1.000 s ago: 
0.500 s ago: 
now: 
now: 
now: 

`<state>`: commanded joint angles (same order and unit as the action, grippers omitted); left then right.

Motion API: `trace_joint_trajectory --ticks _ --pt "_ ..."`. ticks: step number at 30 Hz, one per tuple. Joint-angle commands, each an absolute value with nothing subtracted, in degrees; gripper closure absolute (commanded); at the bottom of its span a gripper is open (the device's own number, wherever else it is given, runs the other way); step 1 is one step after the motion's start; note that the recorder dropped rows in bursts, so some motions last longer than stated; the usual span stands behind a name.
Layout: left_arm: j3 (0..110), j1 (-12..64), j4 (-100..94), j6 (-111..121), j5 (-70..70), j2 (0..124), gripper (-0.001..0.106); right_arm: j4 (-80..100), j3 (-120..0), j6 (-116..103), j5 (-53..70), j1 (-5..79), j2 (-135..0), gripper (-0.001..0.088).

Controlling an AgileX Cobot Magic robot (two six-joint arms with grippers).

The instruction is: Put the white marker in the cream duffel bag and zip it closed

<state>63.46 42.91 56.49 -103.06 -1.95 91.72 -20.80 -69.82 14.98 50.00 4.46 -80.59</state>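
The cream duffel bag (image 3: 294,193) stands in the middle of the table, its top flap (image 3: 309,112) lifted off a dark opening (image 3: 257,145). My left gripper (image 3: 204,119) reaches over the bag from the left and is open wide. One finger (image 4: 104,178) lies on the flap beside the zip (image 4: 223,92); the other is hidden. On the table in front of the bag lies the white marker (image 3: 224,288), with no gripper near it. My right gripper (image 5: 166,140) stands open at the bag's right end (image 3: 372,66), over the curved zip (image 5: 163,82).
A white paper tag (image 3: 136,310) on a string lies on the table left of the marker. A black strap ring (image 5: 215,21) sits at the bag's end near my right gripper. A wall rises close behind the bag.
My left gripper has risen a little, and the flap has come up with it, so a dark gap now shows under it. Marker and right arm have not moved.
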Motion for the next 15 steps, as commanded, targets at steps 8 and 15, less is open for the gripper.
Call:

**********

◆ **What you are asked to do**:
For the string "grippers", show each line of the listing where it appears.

◆ **Solved problem**:
`<state>`: commanded joint angles (same order and unit as the action, grippers omitted); left then right.
Controlling an AgileX Cobot Magic robot (two six-joint arms with grippers).

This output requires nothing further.